There should be a traceback in your .bzr.log ('bzr version' will tell you where to find it.
That would help a lot to debug the issue.

summary: - bzr-upload crashes on karmic koala (bazaar-2.0.0) with non-ascii
- characters
+ Can't upload non-ascii URLs
Changed in bzr-upload:
status: New → Confirmed
Sylvain (spouilly) wrote :

Sorry about that ... I did not know where to look for the log ... here you go ...

Vincent Ladeuil (vila) wrote :

Lon story short: the bzr ftp transport don't support unicode paths.
The root cause is that some ftp servers don't support them either and even the ftp
spec if far from clear about UTF8 support.
I'll mark this bug as affecting bzr too as that's where the bug should/could be fixed but bzr itself
uses only ascii file names for its own purposes.

It should be possible to fix the issue in bzr though but until then, the best you can do is:
1) avoid using non-ascii filenames (sorry for that :-/)
2) ensure your ftp server supports unicode filenames and report anything relevant in this bug

By relevant I mean at least: OS/version where the ftp server runs, what ftp server it is,
a log of successful dialog between the client and the server for such a file, any format will do as long as
it makes it clear what format is used to exchange the filename between the client and the server (presumably utf8).

Changed in bzr-upload:
importance: Undecided → High
Changed in bzr:
status: New → Confirmed
importance: Undecided → Medium
Sylvain (spouilly) wrote :

Hi there,

Well, it is unlikely a bug in the server not being able to handle utf-8, because I am able to transfer the same files using FileZilla (default configuration), or the ftp (command line) provided by Karmic (I am providing both log files, but I am not not quite sure if the information that you are looking for is visible in it).

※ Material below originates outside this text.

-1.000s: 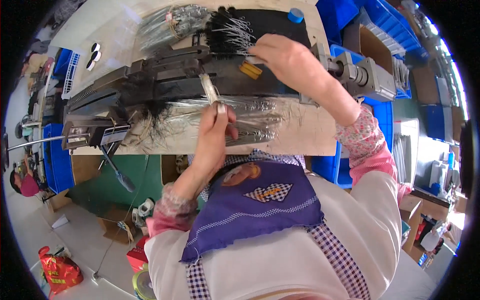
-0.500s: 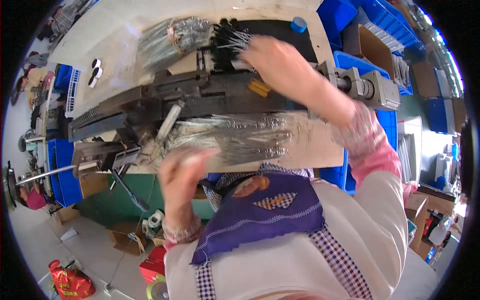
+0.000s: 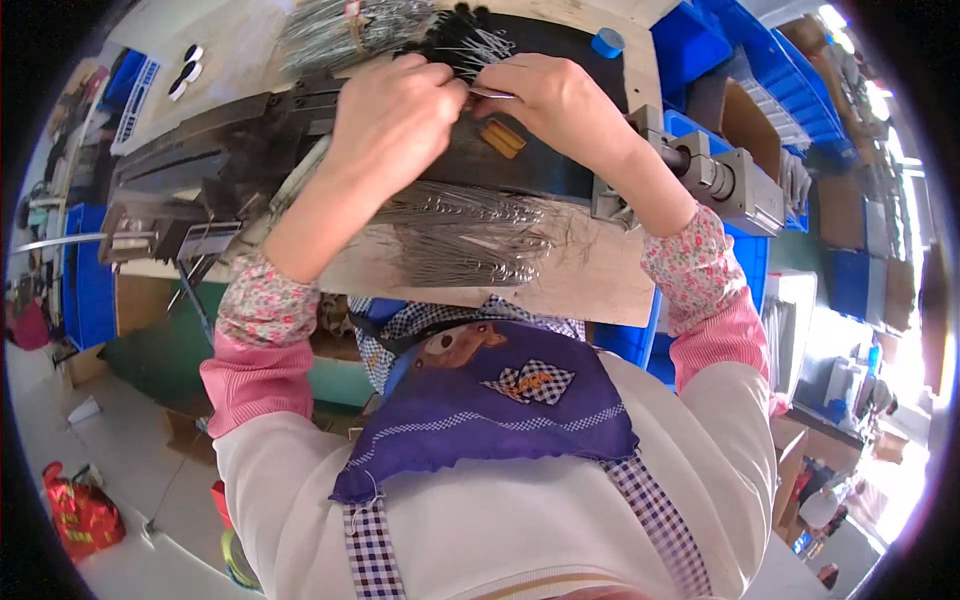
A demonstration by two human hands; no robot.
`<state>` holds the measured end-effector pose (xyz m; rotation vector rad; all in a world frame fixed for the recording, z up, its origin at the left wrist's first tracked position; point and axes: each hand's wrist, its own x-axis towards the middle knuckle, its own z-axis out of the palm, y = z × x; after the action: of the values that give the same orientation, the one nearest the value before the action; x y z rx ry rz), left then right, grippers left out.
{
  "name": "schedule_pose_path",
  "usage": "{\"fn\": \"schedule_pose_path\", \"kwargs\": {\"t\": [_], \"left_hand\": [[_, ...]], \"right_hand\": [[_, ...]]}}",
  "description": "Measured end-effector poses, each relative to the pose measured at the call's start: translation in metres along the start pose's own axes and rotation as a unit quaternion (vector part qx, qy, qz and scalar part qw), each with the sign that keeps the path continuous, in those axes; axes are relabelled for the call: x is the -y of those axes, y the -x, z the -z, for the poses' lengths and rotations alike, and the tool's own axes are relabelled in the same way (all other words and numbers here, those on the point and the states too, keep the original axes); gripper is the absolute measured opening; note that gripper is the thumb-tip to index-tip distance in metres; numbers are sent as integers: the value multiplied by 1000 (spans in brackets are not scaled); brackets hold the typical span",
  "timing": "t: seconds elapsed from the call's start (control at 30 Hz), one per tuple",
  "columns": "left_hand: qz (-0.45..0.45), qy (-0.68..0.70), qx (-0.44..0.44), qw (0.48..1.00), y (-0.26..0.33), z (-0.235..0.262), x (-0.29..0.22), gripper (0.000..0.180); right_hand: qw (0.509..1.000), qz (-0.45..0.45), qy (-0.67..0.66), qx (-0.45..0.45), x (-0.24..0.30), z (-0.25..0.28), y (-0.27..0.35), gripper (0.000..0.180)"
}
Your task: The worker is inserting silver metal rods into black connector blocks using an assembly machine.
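My left hand (image 3: 400, 115) and my right hand (image 3: 545, 100) meet over the bench machine, both with fingers closed. Between their fingertips shows a short length of thin metal wire (image 3: 493, 94); whatever else the fingers enclose is hidden. Just beyond them lies a pile of black-bristled brushes with twisted wire stems (image 3: 478, 42). A small yellow block (image 3: 502, 138) rests on the dark machine bed (image 3: 560, 160) below my right hand. Nearer to me, bundles of thin looped wires (image 3: 470, 240) lie on the wooden bench.
A larger wire bundle (image 3: 350, 30) lies at the far left, near black-and-white rolls (image 3: 186, 72). Blue tape (image 3: 607, 42) sits at the far right. A metal cylinder unit (image 3: 715, 170) juts out rightward, close to blue bins (image 3: 690, 45). The clamp assembly (image 3: 190, 240) stands left.
My left hand has risen from the bench's near edge to the machine, beside my right hand. My right hand has drawn slightly back from the brush pile. The whole view has shifted a little.
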<state>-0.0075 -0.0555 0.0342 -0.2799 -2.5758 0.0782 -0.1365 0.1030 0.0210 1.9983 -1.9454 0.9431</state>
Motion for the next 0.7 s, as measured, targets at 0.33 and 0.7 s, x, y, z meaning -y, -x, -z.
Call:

The FTP server is running linux (kernel 2.6.18-028stab064.7), with Pure-FTPd (so we can conclude it is running RedHat RHEL 5.2).

The client (my machine) is running Ubuntu Karmic Koala (no special development environment) with locales set to en_US.UTF-8.

Kamil Szot (kamil-szot) wrote :

Please try using bzr-upload plugin in bzr with my modifications: https://code.launchpad.net/~kamil-szot/bzr/non-ascii-chars-in-ftp-filenames

I successfully uploaded with 'bzr upload' directories and files with non-ascii characters in names thanks to those modifications.

Vincent Ladeuil (vila) wrote :

@Kamil, thanks for working on that !

Unfortunately your changes break the bzr test suite so I urge you to be extremely careful if you're using that modified bzr.

Internally bzr use unicode paths only, modidying urlutils.unescape() as you did is not an option
(the docstring says: This returns a Unicode path from a URL)

You may want to look at bzrlib/transport/ftp/__init__.py where urlutils.unescape() is called in _remote_path() with a comment fully related to this bug.

I'm sure you're on the right track though but make sure you don't break the test suite :)

Vincent Ladeuil (vila) wrote :

I forgot to mention that the bzr team expects merge proposals to track patches.
Go to your branch page on lanuchpad, click the 'Propose for merging' button and follow the instructions.
You are more likely to get timely feedback that way !

Kamil Szot (kamil-szot) wrote :

Thank you for reviewing my changes. This caused me to inspect problem bit deeper.

I reverted previous changes and fixed the problem differently. I pushed this to my branch. Please take a look if you have a moment.

I am new to bzr development. If you could kindly direct me to some information about how I can check if my changes brake the test suite, I'll be grateful.

Vincent Ladeuil (vila) wrote :

@Sylvain & Kamit: I push an alternate fix which passes the test suite at lp:~vila/bzr/472161-ftp-utf8

Can you try it in your config and report any problems ?

@Kamit: I filed https://code.edge.launchpad.net/~vila/bzr/472161-ftp-utf8/+merge/16967 with that branch.
That's the preferred way to submit changes to bzr.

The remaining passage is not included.